- Problem -
Copy out the whole listing below exactly.

- Given material -
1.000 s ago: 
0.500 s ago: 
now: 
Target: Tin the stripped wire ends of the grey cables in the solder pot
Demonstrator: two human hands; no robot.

- Exercise solution -
1.000 s ago: 
0.500 s ago: 
now: 
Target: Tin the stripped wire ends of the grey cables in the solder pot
Demonstrator: two human hands; no robot.

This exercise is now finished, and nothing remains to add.